#### WHAT YOU SHOULD DO
In the listing below, count each line containing "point" and answer with the count only.

□ □ □ □ □ □ □

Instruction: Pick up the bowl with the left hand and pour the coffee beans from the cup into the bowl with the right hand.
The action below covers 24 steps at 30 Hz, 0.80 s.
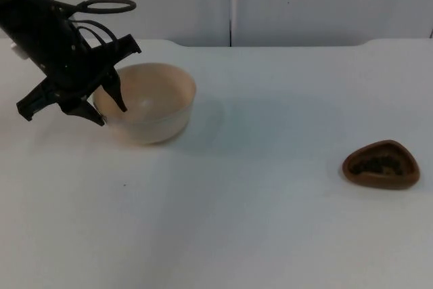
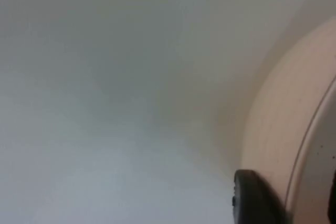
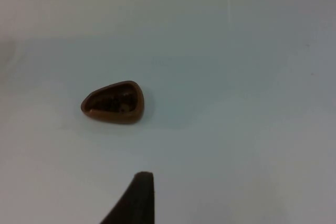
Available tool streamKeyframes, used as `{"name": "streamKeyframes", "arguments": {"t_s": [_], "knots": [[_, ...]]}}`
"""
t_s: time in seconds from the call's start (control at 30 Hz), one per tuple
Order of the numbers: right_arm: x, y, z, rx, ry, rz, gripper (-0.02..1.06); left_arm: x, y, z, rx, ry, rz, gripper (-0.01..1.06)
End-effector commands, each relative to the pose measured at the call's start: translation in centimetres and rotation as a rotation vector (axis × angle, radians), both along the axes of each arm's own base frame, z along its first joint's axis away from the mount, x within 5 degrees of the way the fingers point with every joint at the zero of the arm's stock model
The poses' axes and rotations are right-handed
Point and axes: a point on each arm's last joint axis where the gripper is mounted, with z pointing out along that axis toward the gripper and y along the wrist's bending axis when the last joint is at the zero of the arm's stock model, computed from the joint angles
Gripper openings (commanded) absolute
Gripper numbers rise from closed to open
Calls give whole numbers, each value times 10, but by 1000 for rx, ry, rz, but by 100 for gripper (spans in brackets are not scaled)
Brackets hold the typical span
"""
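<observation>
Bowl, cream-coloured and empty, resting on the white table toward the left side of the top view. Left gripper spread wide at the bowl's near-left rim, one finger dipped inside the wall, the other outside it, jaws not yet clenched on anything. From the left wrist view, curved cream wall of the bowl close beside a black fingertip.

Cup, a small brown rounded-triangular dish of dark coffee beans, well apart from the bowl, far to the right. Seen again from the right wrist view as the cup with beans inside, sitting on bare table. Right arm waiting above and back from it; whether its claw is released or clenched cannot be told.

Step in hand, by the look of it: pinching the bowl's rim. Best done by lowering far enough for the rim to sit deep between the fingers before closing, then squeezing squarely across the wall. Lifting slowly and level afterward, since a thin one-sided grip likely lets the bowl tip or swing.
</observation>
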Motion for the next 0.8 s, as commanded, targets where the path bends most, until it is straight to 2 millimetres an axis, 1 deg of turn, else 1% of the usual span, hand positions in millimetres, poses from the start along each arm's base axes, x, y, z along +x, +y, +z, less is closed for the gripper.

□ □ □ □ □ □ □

#### ANSWER TO THIS PROBLEM
2